We do this even though we know that selection does not compartmentalize traits: the “whole animal interacting with the world and creating behavior” is really what is being selected at any given time and place, so some traits evolve not because they are the specific target of selection but because they just happen to be part of the whole animal. Changes in some traits may help the animal play the game of life whereas changes in other traits may hinder. Some changes may be neutral, but if selection on one trait is strong enough, the rest just get dragged along for the ride. For now, however, we’ll just think about traits as isolated evolutionary units. To do this oversimplification, we have to perform the convenient assumption called ceteris paribus, Latin for “all else being equal.” Under ceteris paribus thinking, we pretend that when we change the one thing that we are interested in, like a trait, nothing else changes or is influenced by that change. The logic of ceteris paribus is that we isolate one variable and understand how it influences the behavior of the whole system.[7]

We use ceteris paribus thinking all the time: eliminating one kind of food at a time to see if we have allergies, trying high-octane gasoline in our car to see if that improves mileage, altering our posture to see if that makes our back feel better, or testing a new drug for the treatment of multiple sclerosis in a clinical trial. Ceteris paribus is a great approach if all other variables remain constant and you have the discipline not to change other variables at the same time. If you remove wheat and dairy from your diet together, and that muscle soreness disappears, then you still have to go back and test each separately to know which one is causing the problem—or if it is the interaction of the two.

Using ceteris paribus, then, we can ask if any single trait is an adaptation. This is the equivalent of asking if a trait has evolved because it was the target of natural selection. Keep in mind that this use of “adaptation” as a noun is different from the verb of “adapting,” which refers to the process of natural selection in action. In addition, if we are being careful, we’ll always ask if a trait is an adaptation for a specific situation.

To answer this kind of question, we need information, and lots of it. Fortunately, Robert Brandon has carefully analyzed the kinds of information that are necessary and sufficient to provide what he calls a “how-probably” explanation of adaptation (Figure 2.2).[8] A how-probably explanation of adaptation, by the way, is rarely accomplished because we usually are missing one or more pieces of evidence. We miss loads of evidence when we are dealing with adaptation in extinct life-forms, and then the best we can do with our partial set of information is to claim that we have a “how-possibly” explanation.
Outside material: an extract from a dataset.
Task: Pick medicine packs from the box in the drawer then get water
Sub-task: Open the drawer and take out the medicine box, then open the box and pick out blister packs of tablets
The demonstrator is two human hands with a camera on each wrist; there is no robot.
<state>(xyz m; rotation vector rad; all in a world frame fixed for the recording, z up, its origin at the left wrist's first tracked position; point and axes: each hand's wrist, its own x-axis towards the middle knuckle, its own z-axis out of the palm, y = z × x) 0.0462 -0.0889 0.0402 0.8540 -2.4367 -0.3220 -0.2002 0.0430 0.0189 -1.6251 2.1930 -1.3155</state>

The evidence that we need to test a how-probably hypothesis of adaptation begins with understanding the trait of interest. First, we need to know that the trait is heritable, how it is genetically coded, and how it interacts, at the level of DNA, with other heritable traits. You can see how this evidence fits in with the definition of natural selection from earlier in this chapter. Second, we need to understand “polarity” of the trait—that is, what did the trait evolve from? What did the trait look like in its ancestral form, and what does it look like in its derived form? In the case of a jointed vertebral column, we know that it evolved from an unjointed notochord. Third, we need to understand how the ancestral and derived forms of the trait—and all the intermediate forms in-between—functioned in a living individual.